The expected output is exactly the lines below, starting at the line with "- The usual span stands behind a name" and ending at the line with "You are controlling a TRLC", both included; no other line belongs in it.

## Supplied data
= = = = =
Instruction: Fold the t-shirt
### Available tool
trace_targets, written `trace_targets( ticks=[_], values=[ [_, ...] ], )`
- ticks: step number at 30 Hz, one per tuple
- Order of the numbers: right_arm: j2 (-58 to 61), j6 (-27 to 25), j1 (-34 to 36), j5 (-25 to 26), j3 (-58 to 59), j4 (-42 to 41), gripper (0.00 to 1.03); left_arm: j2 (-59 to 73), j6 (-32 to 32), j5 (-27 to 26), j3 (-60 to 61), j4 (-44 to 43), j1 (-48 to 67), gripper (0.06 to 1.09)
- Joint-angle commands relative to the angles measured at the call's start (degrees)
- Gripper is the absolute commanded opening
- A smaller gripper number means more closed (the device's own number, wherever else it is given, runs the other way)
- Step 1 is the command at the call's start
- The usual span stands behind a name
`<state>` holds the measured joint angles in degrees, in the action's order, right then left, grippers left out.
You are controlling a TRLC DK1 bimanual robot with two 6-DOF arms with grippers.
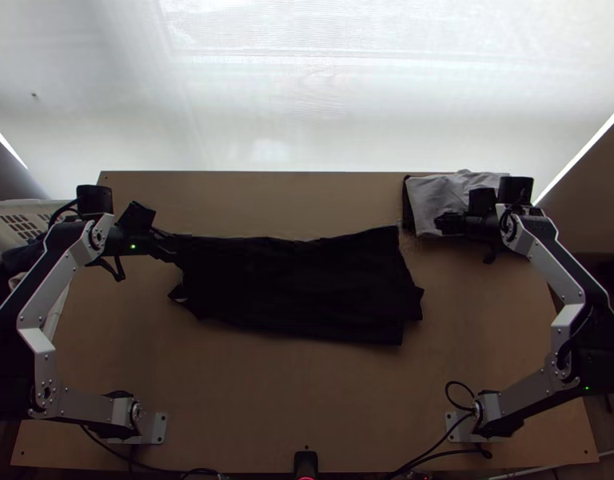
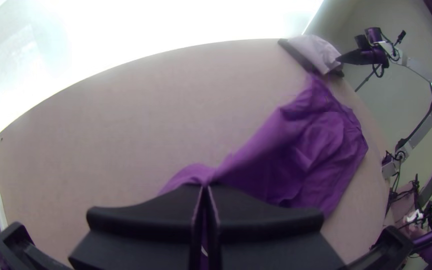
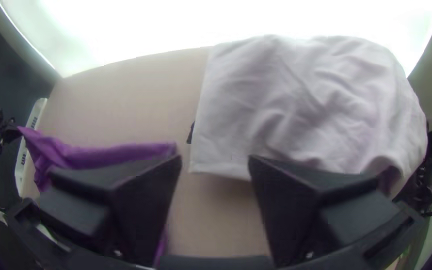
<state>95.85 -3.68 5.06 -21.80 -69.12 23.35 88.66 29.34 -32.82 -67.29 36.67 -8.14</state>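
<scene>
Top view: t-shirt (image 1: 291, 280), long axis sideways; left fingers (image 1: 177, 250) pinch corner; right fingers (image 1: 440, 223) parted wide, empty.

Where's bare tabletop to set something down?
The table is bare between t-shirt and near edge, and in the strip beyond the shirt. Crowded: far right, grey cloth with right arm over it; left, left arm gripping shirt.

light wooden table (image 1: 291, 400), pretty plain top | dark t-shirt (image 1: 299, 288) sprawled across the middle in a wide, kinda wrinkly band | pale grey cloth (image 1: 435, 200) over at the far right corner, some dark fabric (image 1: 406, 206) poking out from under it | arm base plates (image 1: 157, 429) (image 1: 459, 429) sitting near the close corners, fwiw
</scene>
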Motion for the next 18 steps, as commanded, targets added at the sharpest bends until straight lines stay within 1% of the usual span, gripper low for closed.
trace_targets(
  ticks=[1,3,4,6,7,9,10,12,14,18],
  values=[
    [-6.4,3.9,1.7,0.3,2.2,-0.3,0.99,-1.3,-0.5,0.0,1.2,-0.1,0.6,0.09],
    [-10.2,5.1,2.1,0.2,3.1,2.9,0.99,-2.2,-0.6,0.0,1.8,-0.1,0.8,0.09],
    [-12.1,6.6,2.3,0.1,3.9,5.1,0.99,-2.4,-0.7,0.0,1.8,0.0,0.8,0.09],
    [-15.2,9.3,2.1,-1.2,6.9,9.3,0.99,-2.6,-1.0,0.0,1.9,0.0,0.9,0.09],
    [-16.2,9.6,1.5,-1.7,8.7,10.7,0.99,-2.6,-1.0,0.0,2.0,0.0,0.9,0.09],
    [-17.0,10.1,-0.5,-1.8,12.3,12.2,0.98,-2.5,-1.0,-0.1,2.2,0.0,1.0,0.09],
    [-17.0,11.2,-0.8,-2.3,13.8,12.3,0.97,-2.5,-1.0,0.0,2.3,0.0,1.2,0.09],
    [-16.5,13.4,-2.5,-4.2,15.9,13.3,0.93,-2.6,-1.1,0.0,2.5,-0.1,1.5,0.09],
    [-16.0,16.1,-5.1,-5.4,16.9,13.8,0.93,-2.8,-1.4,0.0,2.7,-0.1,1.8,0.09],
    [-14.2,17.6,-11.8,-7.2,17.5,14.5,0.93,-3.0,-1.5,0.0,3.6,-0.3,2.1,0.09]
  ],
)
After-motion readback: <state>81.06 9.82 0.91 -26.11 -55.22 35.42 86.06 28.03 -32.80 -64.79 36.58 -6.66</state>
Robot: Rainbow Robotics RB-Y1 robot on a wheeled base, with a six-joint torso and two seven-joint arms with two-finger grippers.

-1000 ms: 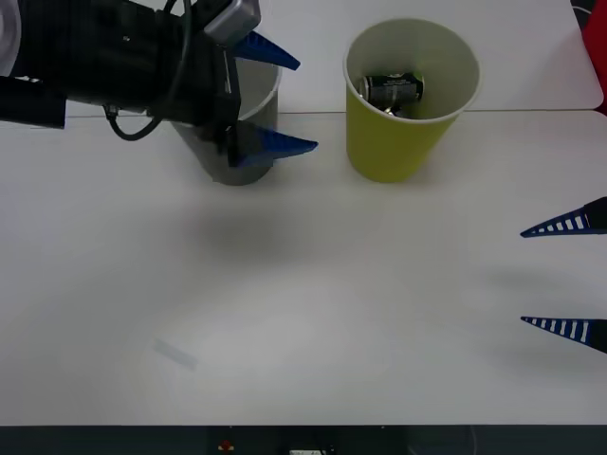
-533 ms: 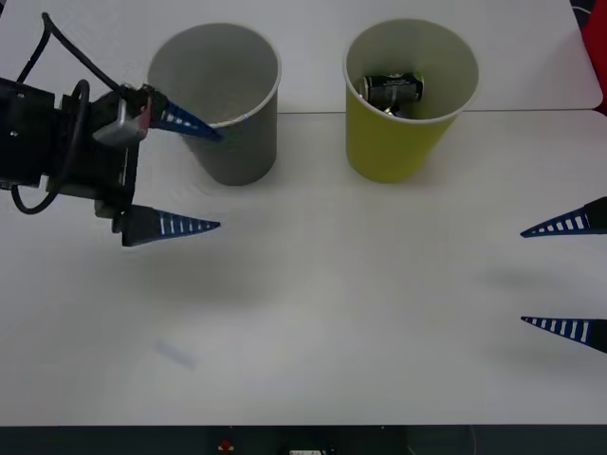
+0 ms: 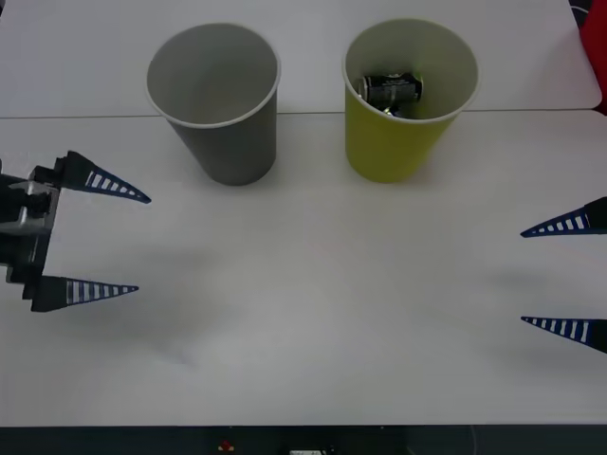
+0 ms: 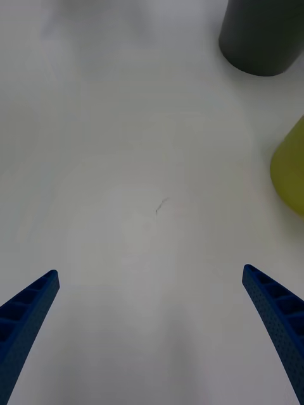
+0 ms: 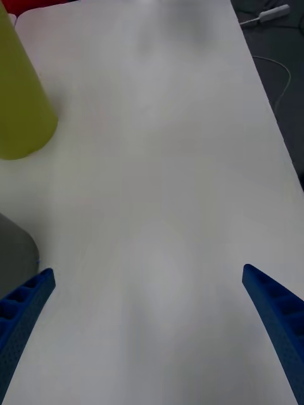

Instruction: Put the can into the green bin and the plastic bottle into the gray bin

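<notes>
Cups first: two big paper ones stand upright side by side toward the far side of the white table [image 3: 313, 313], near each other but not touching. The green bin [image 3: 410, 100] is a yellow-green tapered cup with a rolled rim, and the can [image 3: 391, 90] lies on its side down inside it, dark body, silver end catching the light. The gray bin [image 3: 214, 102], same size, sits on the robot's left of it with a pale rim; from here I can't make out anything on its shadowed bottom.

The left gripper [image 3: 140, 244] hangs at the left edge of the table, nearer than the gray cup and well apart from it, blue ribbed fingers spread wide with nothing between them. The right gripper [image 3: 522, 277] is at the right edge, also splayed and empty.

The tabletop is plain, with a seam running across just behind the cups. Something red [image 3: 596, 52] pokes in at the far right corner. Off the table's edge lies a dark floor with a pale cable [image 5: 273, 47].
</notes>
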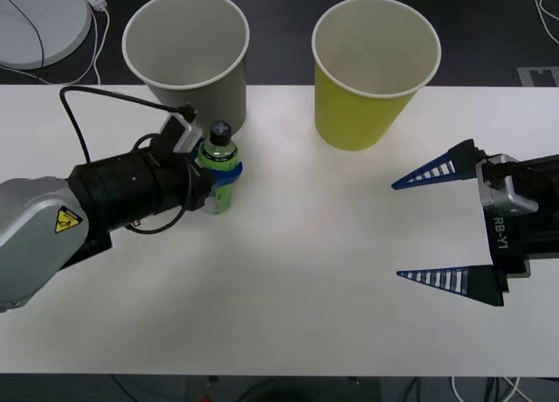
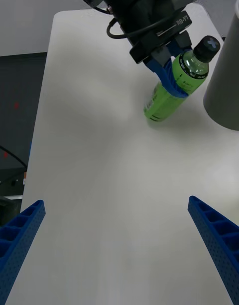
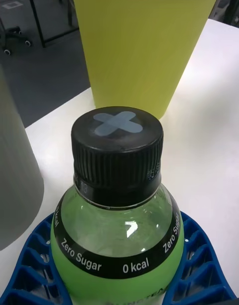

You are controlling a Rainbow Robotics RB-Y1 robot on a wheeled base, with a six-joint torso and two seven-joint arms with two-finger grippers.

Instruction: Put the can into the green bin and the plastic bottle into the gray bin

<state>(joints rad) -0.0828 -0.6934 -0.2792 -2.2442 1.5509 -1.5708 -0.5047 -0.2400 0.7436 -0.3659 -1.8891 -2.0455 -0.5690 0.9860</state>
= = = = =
## Task result
- The usual span stands behind a name
`<state>` holds the measured joint angles in degrees, in the action's order, right then left, grippers left out.
You are controlling a TRLC DK1 bimanual robot with two 6-DOF arms with grippers.

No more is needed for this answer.